The Case Against Cloud

By Sean Gilman, CTO — Velio Labs LLC · March 2026

TL;DR — Start in the cloud; it is the right place to prove a market. For exchanges and low-latency trading, cloud hits a ceiling: virtualization, network overlay, lack of hardware control, broken CPU isolation, and compounding costs cap performance and drain margin. Bare metal is the path when latency and determinism matter. scaleRT and Synapse are built so that moving from cloud to bare metal is a configuration change, not a rewrite.

Somewhere along the way, the industry decided that cloud was the answer to every infrastructure question. Startups launch on AWS. Enterprises migrate to Azure. And a generation of engineers has internalized the assumption that owning hardware is a relic — something legacy banks do because they have not modernized yet.

For most software, that assumption holds. But exchanges are not most software.

We build trading technology and matching engines. We deploy them for trading and exchange clients where the difference between 1 microsecond and 100 microseconds is the difference between a competitive venue and a cautionary tale. And over the past several years, a pattern has repeated itself with every client we work with: they start in the cloud, they hit a ceiling, and they call us.

This post is about that ceiling — what it is, why the cloud cannot fix it, and what the path forward actually looks like. We call the assumption that cloud can scale to meet any requirement cloudmania, and for low-latency exchange infrastructure, it breaks down.

The Cloud Was the Right Call

Let us be clear: cloud infrastructure is the correct starting point for a new exchange platform. When you are proving a market, iterating on contract design, onboarding your first participants, and figuring out your regulatory posture, the last thing you need is a rack-and-stack project. Cloud gives you elastic capacity, managed databases, and operational simplicity. You ship your matching engine on a VM, wire up your gateways, and focus on building the business.

scaleRT — the messaging runtime that underpins Synapse — was designed with this in mind. Its transport layer is configuration-driven: shared memory, UDP multicast, TCP bridge. The same binary runs in the cloud or on bare metal. We tell our trading and exchange clients to start in the cloud because the software does not care. It will perform well enough to get you to market, and it will not lock you into infrastructure decisions you will regret later.

The problem is what happens after "well enough."

Where Cloudmania Breaks Down

Cloudmania is the belief that cloud infrastructure can scale to meet any requirement if you throw enough instances, availability zones, and managed services at it. For web applications, this is largely true. For a matching engine, it is not — and the reasons are architectural, not operational.

You Cannot Bypass a Kernel You Do Not Own

scaleRT integrates with Solarflare OpenOnload to eliminate the operating system's network stack from the message path entirely.

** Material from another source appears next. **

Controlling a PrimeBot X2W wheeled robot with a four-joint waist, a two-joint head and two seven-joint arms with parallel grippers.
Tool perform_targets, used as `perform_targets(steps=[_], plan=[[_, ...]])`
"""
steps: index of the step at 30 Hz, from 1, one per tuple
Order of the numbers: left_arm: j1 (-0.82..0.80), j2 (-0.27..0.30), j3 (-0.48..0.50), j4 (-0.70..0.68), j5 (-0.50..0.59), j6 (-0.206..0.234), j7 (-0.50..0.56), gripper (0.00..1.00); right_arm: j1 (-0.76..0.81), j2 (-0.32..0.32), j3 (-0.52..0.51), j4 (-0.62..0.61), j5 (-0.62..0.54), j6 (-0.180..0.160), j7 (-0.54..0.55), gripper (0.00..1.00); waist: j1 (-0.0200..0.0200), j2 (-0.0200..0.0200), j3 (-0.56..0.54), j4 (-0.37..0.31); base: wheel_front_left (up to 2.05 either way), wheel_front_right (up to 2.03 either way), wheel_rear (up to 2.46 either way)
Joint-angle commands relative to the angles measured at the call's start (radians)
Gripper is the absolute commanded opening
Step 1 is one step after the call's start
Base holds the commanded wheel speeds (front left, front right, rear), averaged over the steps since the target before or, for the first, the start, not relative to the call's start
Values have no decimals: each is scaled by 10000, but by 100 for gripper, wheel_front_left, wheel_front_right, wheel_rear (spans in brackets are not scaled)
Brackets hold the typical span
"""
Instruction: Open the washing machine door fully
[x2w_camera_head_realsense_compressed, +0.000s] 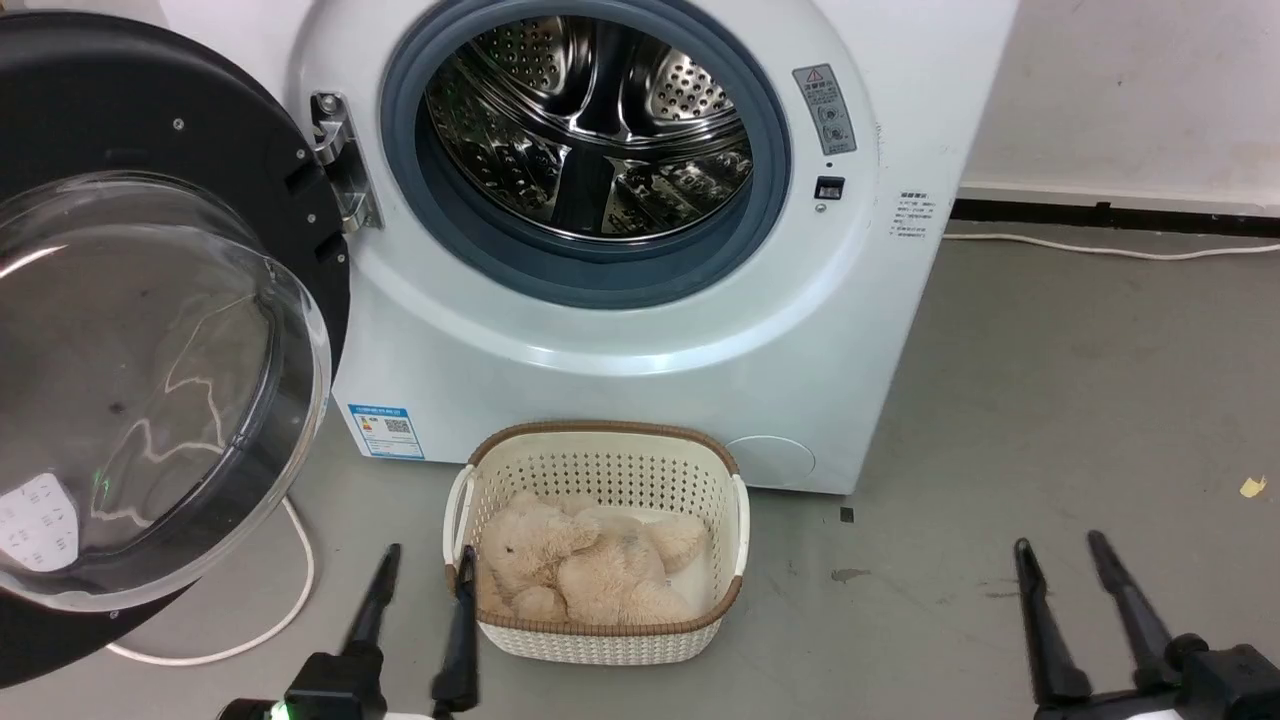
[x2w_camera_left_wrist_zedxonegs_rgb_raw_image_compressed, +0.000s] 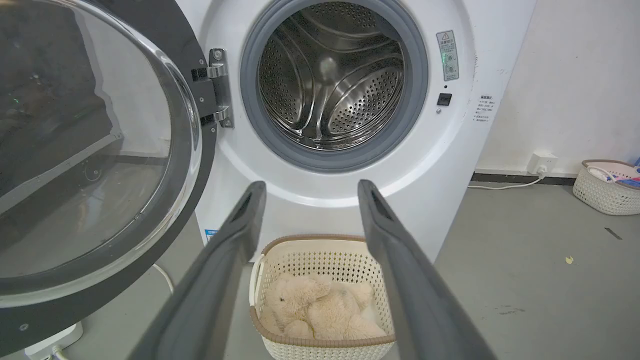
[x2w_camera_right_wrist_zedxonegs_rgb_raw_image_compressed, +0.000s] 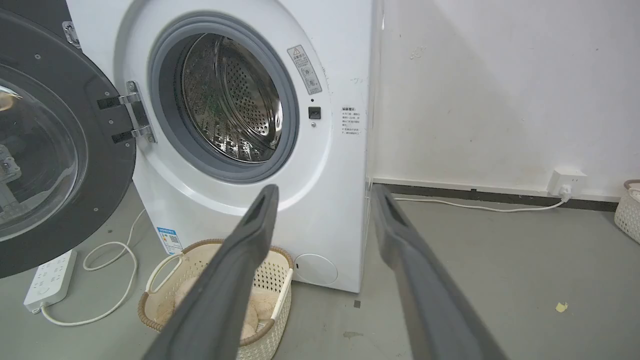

On bare metal, an order arrives on the wire and reaches the matching thread without a single kernel transition. The NIC delivers the packet directly to user space memory. No interrupt handling, no socket buffers, no context switches.

In the cloud, this is impossible. You do not control the NIC. You do not control the hypervisor. Every packet traverses a virtualized network interface, software-defined routing, and often multiple overlay network hops before it reaches your application. You cannot bypass a kernel that belongs to your cloud provider.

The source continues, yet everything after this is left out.